Jazz


Noctambulo por las calles de una grandiosa ciudad. Llevo gabardina y sombrero. Hace mucho frío y busco un bar donde poder tomar café y calentarme un poco.
De repente levanto la mirada y descubro lo que será mi hogar durante las próximas noches. Un café-bar muy acogedor que hace esquina, donde están tocando jazz en directo.
Entro, me siento en un sillón de cuero rojo muy cómodo. Un joven que viste con chaleco  me ofrece una manta para combatir el frío que arrastro desde fuera. Me la pongo sobre las piernas mientras pido un café bien caliente. Al poco rato, me lo sirven acompañado de un bombón de chocolate con leche que me sienta como anillo al dedo.
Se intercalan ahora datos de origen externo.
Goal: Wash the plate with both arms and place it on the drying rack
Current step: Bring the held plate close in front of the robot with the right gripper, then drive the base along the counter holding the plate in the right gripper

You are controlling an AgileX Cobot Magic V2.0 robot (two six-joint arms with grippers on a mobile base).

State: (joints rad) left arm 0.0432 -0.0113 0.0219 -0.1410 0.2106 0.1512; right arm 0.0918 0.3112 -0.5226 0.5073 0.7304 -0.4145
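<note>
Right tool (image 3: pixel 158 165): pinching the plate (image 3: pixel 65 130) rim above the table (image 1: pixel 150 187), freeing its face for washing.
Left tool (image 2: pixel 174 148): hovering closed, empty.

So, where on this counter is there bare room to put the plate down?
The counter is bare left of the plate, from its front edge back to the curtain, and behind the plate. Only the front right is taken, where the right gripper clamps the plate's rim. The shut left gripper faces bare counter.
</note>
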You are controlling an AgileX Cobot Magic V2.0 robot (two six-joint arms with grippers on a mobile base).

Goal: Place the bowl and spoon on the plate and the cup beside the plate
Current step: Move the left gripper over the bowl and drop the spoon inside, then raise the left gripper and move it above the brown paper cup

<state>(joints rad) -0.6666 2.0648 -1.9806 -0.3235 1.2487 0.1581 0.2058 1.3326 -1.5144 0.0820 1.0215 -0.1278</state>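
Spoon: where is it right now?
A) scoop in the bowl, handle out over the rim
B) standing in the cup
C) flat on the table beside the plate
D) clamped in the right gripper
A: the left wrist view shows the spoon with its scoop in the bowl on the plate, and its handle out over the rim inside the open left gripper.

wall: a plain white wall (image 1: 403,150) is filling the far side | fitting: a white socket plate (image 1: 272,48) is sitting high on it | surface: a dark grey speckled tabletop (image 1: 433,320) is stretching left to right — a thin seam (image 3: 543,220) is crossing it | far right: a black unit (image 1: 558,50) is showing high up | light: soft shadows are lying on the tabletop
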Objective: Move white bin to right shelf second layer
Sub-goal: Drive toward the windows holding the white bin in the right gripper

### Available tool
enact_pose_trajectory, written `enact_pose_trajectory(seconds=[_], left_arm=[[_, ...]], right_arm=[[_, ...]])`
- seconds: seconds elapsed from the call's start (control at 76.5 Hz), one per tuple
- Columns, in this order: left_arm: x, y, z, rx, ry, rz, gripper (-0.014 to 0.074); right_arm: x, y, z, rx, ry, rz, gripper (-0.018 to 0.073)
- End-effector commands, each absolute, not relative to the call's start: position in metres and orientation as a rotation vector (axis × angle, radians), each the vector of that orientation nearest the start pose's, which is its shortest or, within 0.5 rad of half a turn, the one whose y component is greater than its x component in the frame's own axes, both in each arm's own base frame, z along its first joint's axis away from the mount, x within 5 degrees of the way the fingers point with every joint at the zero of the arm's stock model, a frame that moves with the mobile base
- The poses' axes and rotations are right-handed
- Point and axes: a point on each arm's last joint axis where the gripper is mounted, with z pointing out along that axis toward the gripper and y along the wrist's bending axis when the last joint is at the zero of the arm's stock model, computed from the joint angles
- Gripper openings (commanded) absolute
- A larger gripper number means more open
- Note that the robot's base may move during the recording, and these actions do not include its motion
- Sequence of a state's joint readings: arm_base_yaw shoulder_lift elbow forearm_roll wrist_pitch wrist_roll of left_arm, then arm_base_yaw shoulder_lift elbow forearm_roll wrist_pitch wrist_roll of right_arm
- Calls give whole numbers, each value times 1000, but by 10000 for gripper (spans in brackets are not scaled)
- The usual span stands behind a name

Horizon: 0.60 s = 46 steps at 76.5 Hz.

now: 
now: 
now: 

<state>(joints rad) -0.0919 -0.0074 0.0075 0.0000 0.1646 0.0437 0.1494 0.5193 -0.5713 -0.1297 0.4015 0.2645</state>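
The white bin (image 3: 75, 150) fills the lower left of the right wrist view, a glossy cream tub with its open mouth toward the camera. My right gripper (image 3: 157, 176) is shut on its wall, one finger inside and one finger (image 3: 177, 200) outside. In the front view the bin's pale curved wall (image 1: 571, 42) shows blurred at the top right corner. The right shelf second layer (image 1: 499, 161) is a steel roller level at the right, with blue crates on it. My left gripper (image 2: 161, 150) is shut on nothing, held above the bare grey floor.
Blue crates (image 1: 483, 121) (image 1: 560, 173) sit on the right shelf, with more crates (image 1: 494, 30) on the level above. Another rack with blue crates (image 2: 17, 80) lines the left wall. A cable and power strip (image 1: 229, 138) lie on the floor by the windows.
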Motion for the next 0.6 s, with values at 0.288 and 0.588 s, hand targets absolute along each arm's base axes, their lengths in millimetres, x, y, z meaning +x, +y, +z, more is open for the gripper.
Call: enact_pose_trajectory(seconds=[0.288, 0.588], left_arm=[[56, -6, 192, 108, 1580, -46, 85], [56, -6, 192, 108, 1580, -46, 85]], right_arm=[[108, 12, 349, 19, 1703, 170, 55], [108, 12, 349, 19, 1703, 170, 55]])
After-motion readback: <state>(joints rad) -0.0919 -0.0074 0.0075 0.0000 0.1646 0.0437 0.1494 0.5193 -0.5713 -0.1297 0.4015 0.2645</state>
Observo mi alrededor mientras escucho la música: Mis oídos nunca habían contemplado un sonido tan sinfónico como el de este grupo. – pienso complacido.
El sonido cuadra a la perfección con todas las escenas que se reproducen a mi alrededor. Se crea un ambiente armónico que nos rodea agradablemente a todos los clientes. Me siento abrazado; confortado y protegido de aquel frío infernal que habita fuera y que felizmente puedo contemplar a través de los cristales limpios del establecimiento.

La niebla se apodera de la escena, y  forma una escena de película inolvidable.

Pasan 3 horas y todavía estoy. Estoy a punto de quedarme dormido y decido retirarme a mi apartamento. Mientras deleito el último trago de aquella maravilla líquida y oscura como la noche, suena otra sinfonía que no proviene de los instrumentos, sino de la atmósfera que se ha generado a mi alrededor, donde el ruido de las llamas, el viento que silba en las bisagras, y la máquina describir del señor del fondo, forman una canción que acabo llamando Bruma.

Mientras ando a paso rápido, con las manos en los bolsillos, decido que aquella banda será el hilo musical de mis escritos que acompañe cada lectura transportándome de nuevo a este recuerdo.